Trading Bitterness for Thankfulness
Posted in Gratitude/Thankfulness
“Then Hannah prayed and said: ‘My heart rejoices in the Lord; in the Lord my horn is lifted high. My mouth boasts over my enemies, for I delight in Your deliverance. There is no one holy like the Lord; there is no one besides You; there is no Rock like our God.”
(Hannah’s Prayer) 1 Samuel 2:1-2
Hannah was the wife of Elkanah. As was often the case in ancient Israel, Elkanah had a second wife, Peninnah, who bore him many children. Hannah was unable to have children, but was deeply loved by Elkanah. This led to constant ridicule from Peninnah, who tormented Hannah mercilessly.
Each year the family went to Shiloh to pray and make sacrifices to the Lord. Each year Peninnah would use this opportunity to provoke Hannah, who would continue to respond with grace. One year the abuse was more than she could bear alone, so Hannah went to the temple to pray. She prayed to the Lord to bless her with a child and promised that if the Lord gave her a child, she would give it back to Him. She was praying with such fervor that Eli, the high priest, thought she was drunk. She explained that she was not drunk but was distraught and praying out of her anguish and grief. Eli prayed on her behalf, and the Lord answered and gave Hannah a son.
She named her son Samuel and indeed gave him back to the Lord to be raised as a Nazarite by Eli. Samuel grew up to become the last and greatest of the Judges of Israel. The Lord continued to bless Hannah by giving her three more sons and two daughters.
Hannah’s story is told in just two chapters of 1 Samuel, but hers is a powerful testimony of thanksgiving that only comes through amazing love, trust, and faith in the Lord. It would have been easy for Hannah to be bitter, angry, and jealous of Peninnah or to lash out in frustration at Elkanah. She could have rebuked Eli for his assumption that she was drunk, but instead she repaid hostility with grace and went to the Lord with thankfulness.

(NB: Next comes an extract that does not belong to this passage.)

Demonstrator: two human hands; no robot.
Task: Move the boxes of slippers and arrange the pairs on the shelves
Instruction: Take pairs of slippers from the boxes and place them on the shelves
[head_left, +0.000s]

It is easy to be thankful during bountiful times. The challenge is during those times when God’s plan is different from our plan. When the Penniahs in our lives are at their most acerbic, can we be truly thankful to the God who knit us in wombs, who numbered every hair on our heads, and who loves us beyond human understanding?
Prayer: Heavenly Father, thank you for the many ways you bless our lives. In this season as we unite our hearts in praise and thanksgiving, help us remember Hannah and her example of grace and thankfulness. We ask this prayer in the name of our Savior, Jesus Christ. Amen.